Work item
Could you filter the records below down to the lines that include the word "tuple"?

◆ ◆ ◆

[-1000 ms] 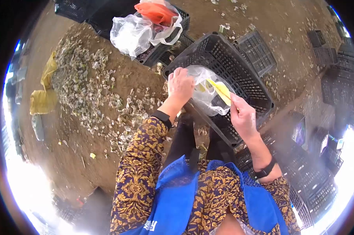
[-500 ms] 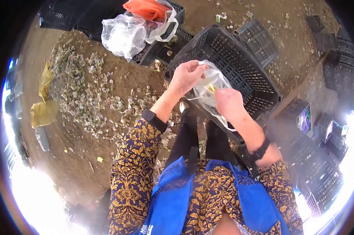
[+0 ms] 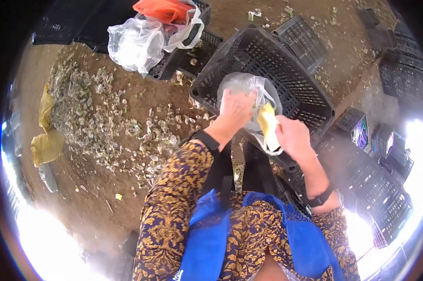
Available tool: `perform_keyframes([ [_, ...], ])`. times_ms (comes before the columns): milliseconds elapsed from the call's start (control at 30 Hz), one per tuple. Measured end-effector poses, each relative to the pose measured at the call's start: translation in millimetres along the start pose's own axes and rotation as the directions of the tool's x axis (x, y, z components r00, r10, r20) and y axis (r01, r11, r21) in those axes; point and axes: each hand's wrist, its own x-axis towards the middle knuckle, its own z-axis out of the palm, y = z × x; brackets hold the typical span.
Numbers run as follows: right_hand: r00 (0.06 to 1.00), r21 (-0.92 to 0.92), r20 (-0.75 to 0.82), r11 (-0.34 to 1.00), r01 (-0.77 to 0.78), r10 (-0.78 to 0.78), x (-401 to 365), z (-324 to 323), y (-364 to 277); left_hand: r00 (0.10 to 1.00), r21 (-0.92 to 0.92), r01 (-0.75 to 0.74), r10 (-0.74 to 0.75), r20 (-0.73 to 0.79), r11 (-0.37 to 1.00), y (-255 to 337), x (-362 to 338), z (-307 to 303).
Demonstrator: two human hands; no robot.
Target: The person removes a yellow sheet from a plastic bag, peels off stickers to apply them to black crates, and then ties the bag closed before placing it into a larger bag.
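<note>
A clear plastic bag (image 3: 239, 82) spreads over the near-left rim of a large black plastic crate (image 3: 310, 93). My left hand (image 3: 238, 110) is at the bag's near side, its fingers bent into the film and partly hidden by it. Beside it, my right hand (image 3: 295, 139) pinches a yellow-and-white strip (image 3: 267, 124) that looks like paper or a label. The strip stands in front of the bag's right side, its lower end close to a white bag edge (image 3: 273, 152).
Another black crate (image 3: 162, 70) at upper left carries white bags (image 3: 134, 44) and an orange bag (image 3: 162, 9). A crate (image 3: 303, 42) lies beyond the large one. Pale plant scraps (image 3: 103, 112) litter the dirt floor at left; stacked crates (image 3: 371, 182) stand at right.
My left hand has moved down and right, against the bag, which has puffed wider. The yellow-and-white strip, mostly hidden before, now shows in my right hand, which has shifted right.
</note>
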Motion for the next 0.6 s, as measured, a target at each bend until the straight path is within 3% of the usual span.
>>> perform_keyframes([
  [67,0.998,0.024,-0.049,0.999,0.045,-0.044,-7.4,10.4,-6.0,0.986,0.109,0.05,-0.066,0.152,0.993,2.0,13.6,14.9],
  [133,0.998,-0.016,-0.048,0.999,0.038,-0.038,-8.0,20.4,-7.4,0.978,0.1,0.059,-0.077,0.194,0.993,-2.9,25.9,8.9],
  [200,0.997,-0.07,-0.062,0.997,-0.041,0.037,-1.1,18.2,-4.1,0.965,-0.122,0.224,-0.202,0.168,0.967,-9.2,28.3,-0.4],
  [233,0.993,-0.127,-0.072,0.986,-0.105,0.096,0.2,16.0,-6.2,0.979,-0.238,0.201,-0.203,0.016,0.95,-14.5,25.8,-7.1],
  [267,0.992,-0.109,-0.1,0.99,-0.094,0.083,0.6,9.1,-7.9,0.981,-0.229,0.191,-0.193,0.016,0.954,-18.1,25.4,-15.3],
  [367,0.978,-0.039,-0.207,0.999,-0.031,0.022,12.7,-0.3,-25.7,0.968,-0.298,0.252,-0.242,0.07,0.921,-23.1,14.3,-32.1],
  [500,0.97,-0.178,-0.163,0.972,0.153,-0.183,41.5,44.5,-30.1,0.924,-0.498,0.291,-0.375,-0.076,0.817,-25.8,0.3,-19.0],
  [533,0.955,-0.206,-0.149,0.953,0.223,-0.256,53.1,49.8,-35.3,0.916,-0.502,0.331,-0.4,-0.032,0.799,-23.4,-3.2,-23.6],
  [600,0.97,-0.205,-0.075,0.956,0.212,-0.232,71.5,55.7,-37.6,0.927,-0.506,0.284,-0.368,-0.072,0.814,-21.4,-8.1,-23.4],
])
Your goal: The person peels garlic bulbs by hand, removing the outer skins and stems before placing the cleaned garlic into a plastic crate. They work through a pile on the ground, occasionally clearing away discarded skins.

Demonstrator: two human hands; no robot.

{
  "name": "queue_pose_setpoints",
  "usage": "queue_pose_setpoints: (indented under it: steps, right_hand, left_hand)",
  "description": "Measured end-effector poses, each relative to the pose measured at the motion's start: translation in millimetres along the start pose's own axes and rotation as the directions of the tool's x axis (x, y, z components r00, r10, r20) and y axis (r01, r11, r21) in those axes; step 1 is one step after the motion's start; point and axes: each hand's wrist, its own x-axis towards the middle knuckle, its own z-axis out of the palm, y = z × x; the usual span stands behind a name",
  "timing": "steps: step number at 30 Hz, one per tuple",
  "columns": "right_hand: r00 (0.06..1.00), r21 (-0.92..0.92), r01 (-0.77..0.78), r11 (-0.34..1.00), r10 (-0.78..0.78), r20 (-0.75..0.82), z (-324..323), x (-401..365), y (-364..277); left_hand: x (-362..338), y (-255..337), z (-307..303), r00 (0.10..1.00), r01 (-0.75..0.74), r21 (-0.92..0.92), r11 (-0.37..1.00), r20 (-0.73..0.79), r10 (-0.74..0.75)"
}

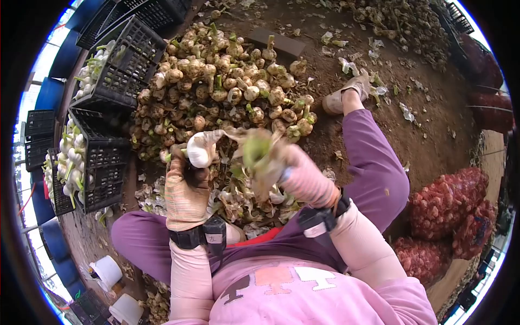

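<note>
My left hand [187, 192], in a striped, soiled glove, is closed around a white garlic bulb [200, 150] with a short green stem stub pointing left. From the bulb a strip of dry brownish skin stretches right to a bunch of garlic skin [262, 154], which is smeared by motion. Gripping that bunch is my right hand [309, 176], in a pink striped glove; its fingertips are blurred. Just beyond both hands lies a heap of unpeeled garlic bulbs [216, 81]. Loose peeled skins [254, 206] are piled below the hands, between my legs.
Black crates [132, 65] with cleaned white garlic bulbs [70, 154] stand at the left. Red mesh sacks [449, 203] lie at the right. Another garlic heap [401, 27] is at the far right. White buckets [108, 271] sit at lower left. Scattered skins lie on the soil.
</note>
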Motion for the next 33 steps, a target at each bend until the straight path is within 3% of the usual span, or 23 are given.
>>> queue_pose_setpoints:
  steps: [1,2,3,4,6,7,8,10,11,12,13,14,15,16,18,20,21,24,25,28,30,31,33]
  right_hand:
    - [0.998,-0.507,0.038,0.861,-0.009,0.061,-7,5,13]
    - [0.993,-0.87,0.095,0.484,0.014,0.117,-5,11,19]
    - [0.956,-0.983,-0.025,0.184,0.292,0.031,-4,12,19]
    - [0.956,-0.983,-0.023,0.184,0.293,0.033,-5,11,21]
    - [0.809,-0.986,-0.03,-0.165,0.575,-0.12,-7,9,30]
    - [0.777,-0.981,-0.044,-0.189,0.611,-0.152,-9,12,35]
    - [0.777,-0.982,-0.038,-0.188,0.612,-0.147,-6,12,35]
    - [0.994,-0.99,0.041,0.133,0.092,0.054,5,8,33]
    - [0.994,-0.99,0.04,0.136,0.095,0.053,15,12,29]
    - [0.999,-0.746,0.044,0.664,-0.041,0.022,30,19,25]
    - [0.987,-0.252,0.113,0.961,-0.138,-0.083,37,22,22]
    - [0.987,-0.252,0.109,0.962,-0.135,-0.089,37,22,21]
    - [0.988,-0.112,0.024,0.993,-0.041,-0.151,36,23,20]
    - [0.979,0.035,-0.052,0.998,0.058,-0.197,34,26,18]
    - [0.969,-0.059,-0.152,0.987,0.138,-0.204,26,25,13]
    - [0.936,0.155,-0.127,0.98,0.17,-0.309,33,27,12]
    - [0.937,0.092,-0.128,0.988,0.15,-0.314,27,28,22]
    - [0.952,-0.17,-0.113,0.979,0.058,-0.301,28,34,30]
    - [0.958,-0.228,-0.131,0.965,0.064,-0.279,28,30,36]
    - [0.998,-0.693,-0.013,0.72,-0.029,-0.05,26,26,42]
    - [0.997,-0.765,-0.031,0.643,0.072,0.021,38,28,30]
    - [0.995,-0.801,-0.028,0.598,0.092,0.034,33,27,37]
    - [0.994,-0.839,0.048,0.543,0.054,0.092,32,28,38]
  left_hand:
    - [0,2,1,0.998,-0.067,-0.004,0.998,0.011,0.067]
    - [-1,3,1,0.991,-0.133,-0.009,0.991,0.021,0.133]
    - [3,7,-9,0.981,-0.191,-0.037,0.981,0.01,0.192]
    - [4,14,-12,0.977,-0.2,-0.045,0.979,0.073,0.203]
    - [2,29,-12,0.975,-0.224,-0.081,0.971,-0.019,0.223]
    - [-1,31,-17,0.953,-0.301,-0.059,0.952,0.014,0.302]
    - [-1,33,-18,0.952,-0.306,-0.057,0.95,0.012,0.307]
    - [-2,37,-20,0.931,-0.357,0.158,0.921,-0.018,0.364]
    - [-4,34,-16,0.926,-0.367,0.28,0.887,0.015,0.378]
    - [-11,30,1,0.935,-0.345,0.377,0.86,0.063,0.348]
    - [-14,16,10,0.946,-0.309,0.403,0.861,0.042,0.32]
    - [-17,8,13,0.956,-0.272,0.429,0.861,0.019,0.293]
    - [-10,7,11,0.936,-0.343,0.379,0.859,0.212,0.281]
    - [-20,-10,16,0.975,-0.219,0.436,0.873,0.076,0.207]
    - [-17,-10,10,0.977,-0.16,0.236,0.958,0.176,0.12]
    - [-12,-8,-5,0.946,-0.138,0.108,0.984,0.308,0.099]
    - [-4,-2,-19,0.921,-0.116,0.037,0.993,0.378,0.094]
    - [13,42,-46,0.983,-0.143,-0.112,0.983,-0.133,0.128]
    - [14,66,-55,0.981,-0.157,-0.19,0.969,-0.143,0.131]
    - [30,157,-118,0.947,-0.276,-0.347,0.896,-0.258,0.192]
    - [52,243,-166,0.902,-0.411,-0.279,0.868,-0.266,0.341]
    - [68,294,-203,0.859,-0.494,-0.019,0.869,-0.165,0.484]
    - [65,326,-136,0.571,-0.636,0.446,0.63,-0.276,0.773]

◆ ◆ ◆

Result
Available tool: `perform_keyframes([ [_, ...], ])`. times_ms (comes before the columns): milliseconds elapsed from the call's start (control at 30 Hz), one per tuple. Measured end-effector poses, each relative to the pose measured at the call's start: translation in millimetres along the start pose's own axes and rotation as the directions of the tool's x axis (x, y, z components r00, r10, r20) and y axis (r01, r11, r21) in those axes; point and axes: each hand's wrist, its own x-axis towards the middle knuckle, its own z-axis out of the palm, y = z × x; brackets hold the typical span.
  "timing": "steps: step number at 30 Hz, one per tuple",

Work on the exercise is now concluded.